INSTRUCTIONS TO FOLLOW:
For the records below, tally the lines that include the word "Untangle" and give only the tally.

=====

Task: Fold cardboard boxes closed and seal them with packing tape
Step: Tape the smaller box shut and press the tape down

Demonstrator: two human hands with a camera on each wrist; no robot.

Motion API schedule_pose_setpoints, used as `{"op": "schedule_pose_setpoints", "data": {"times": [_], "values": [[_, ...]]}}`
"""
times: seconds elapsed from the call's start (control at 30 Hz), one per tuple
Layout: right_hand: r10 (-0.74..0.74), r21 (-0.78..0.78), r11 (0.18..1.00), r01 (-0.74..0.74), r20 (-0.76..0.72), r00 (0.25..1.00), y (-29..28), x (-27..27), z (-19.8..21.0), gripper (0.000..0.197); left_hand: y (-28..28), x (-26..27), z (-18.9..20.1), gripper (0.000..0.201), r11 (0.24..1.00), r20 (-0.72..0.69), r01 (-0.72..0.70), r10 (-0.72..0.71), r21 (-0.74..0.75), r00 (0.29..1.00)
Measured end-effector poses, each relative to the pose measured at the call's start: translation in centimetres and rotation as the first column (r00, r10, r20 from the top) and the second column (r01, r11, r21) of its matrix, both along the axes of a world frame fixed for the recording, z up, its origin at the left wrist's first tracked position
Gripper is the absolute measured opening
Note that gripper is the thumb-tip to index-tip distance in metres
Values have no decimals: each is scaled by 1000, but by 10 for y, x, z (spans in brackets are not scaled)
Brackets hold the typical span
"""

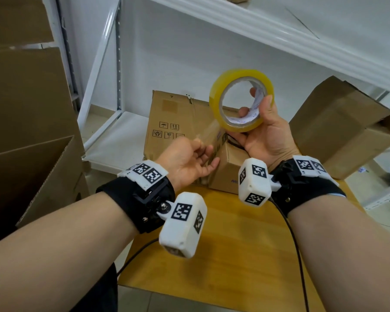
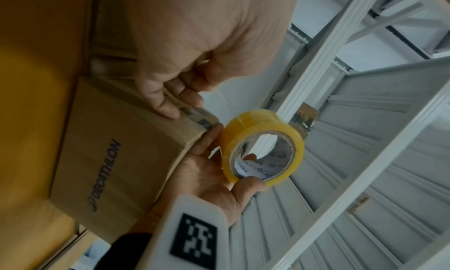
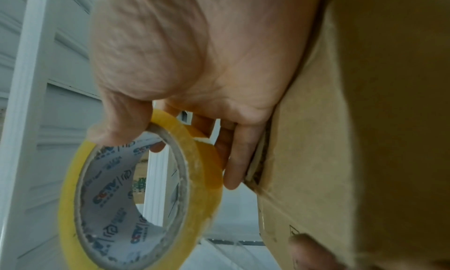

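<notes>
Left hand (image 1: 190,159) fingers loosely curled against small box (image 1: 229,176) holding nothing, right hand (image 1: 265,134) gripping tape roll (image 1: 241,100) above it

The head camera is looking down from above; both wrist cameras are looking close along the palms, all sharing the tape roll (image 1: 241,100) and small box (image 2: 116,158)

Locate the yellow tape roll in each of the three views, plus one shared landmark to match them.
Head: tape roll upper centre-right, held up by the right hand above the small cardboard box.
Left wrist: tape roll centre-right, just right of the box's corner.
Right wrist: tape roll lower left, core facing the camera, thumb on its rim.
Shared landmark: the small cardboard box, beside the roll in all three.
</notes>
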State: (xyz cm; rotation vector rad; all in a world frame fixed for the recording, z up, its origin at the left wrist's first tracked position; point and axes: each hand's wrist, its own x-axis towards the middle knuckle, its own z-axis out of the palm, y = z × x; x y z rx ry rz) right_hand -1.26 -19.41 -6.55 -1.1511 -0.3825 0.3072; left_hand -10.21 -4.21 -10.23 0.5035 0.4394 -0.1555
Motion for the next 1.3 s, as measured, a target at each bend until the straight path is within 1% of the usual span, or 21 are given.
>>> {"op": "schedule_pose_setpoints", "data": {"times": [0.1,0.17,0.2,0.23,0.37,0.43,0.5,0.6,0.7,0.8,0.93,1.0,1.17,1.23,1.3], "values": [[-13,-17,1000,13,-8,1000,2,1,0,93,0,-1,-4,16,997,3,-1,2,-73,1000],[-28,-18,999,27,-40,999,2,3,-1,104,0,-1,-5,13,993,11,-17,18,-116,1000],[-40,-19,999,39,-52,998,3,3,-1,105,0,-1,-5,13,992,19,-17,20,-121,1000],[-48,-24,999,47,-54,997,3,2,-1,101,-1,-1,-6,13,994,27,-14,17,-110,999],[-63,-41,997,61,-37,997,2,2,-2,71,-6,1,-13,14,1000,22,-17,17,-16,1000],[-67,-47,997,65,-34,997,1,1,-2,64,-5,3,-15,13,1000,18,-18,18,14,1000],[-68,-19,998,68,-41,997,0,0,-2,67,-3,5,-17,15,999,11,-16,16,36,1000],[-70,22,997,71,-31,997,-1,1,-1,81,0,9,-20,16,998,-6,-13,14,56,1000],[-29,74,997,32,-41,999,-3,0,-1,83,-2,11,-22,17,998,-26,16,-15,58,1000],[7,110,994,-1,-54,999,-6,1,-4,82,-6,12,-24,11,996,-41,45,-42,71,998],[46,100,994,-44,-19,999,-6,-1,-5,77,-7,15,-26,7,995,-63,52,-47,88,997],[48,93,995,-47,-19,999,-6,-1,-4,79,-7,16,-27,9,995,-69,51,-45,91,997],[39,67,997,-38,-16,999,-5,0,-2,94,-8,20,-31,12,987,-83,78,-67,137,994],[32,59,998,-31,-12,999,-5,-1,-2,95,-9,23,-33,12,983,-96,87,-72,164,993],[35,57,998,-35,-9,999,-5,-1,-2,90,-10,26,-35,11,978,-103,89,-70,187,992]]}}
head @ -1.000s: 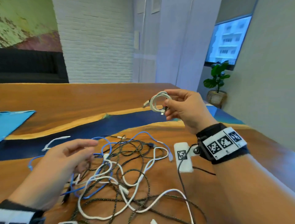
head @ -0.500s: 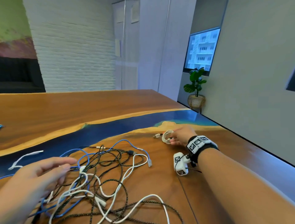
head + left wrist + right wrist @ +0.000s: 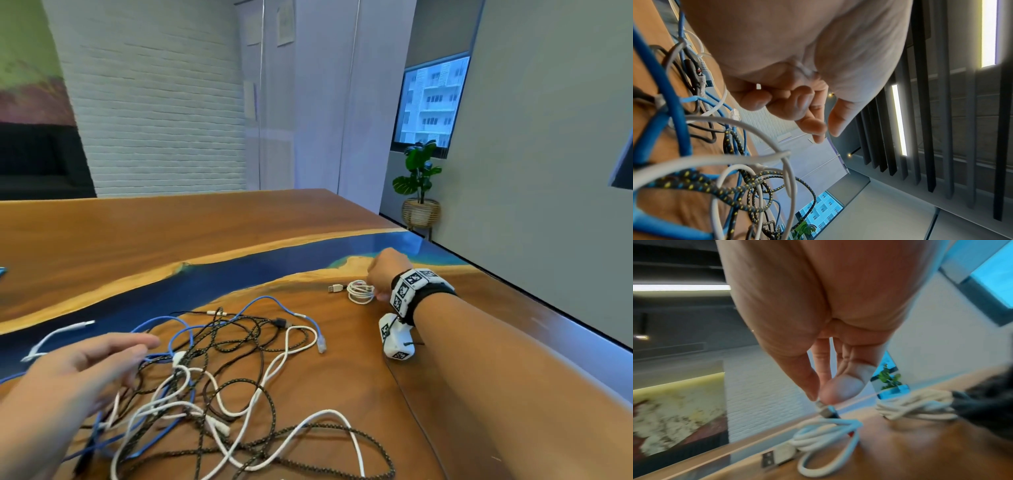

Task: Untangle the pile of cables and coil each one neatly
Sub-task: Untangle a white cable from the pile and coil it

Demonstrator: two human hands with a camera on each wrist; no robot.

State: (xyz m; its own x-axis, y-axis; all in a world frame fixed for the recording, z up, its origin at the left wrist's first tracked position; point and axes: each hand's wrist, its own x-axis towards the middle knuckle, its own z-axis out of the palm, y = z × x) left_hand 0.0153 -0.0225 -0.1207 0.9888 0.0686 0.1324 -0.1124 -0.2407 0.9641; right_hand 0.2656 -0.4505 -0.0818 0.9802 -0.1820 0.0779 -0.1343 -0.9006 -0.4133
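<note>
Coiled white cable (image 3: 360, 291) at centre right, USB plug poking left | right hand (image 3: 388, 270) pinching its other plug | left hand (image 3: 85, 370) fingers loosely spread over tangled pile (image 3: 219, 377) | pile cropped at bottom edge

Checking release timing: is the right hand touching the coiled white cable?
Touching. The right wrist view shows the right hand pinching the connector end of the coiled white cable between thumb and fingertip, while the coil lies on the table.
</note>
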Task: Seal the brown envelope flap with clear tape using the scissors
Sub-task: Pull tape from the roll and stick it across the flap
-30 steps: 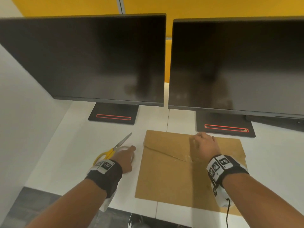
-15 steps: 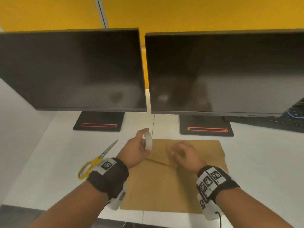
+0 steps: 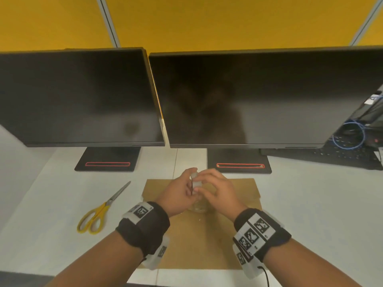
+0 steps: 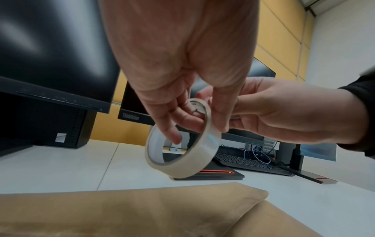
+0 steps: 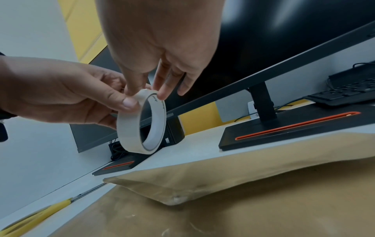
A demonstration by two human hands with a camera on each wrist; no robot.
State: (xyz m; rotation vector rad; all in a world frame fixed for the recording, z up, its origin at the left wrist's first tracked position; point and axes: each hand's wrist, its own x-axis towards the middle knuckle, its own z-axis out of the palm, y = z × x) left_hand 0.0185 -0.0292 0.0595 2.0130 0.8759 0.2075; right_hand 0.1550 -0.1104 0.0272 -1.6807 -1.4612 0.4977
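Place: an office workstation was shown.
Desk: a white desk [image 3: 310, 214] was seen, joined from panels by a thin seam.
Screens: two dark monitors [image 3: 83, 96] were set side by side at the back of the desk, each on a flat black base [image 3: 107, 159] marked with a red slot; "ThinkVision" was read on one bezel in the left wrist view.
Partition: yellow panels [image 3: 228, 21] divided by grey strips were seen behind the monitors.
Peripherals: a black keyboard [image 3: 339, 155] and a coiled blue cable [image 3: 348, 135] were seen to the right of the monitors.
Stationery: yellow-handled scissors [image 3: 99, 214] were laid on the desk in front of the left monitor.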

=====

EXERCISE ANSWER:
2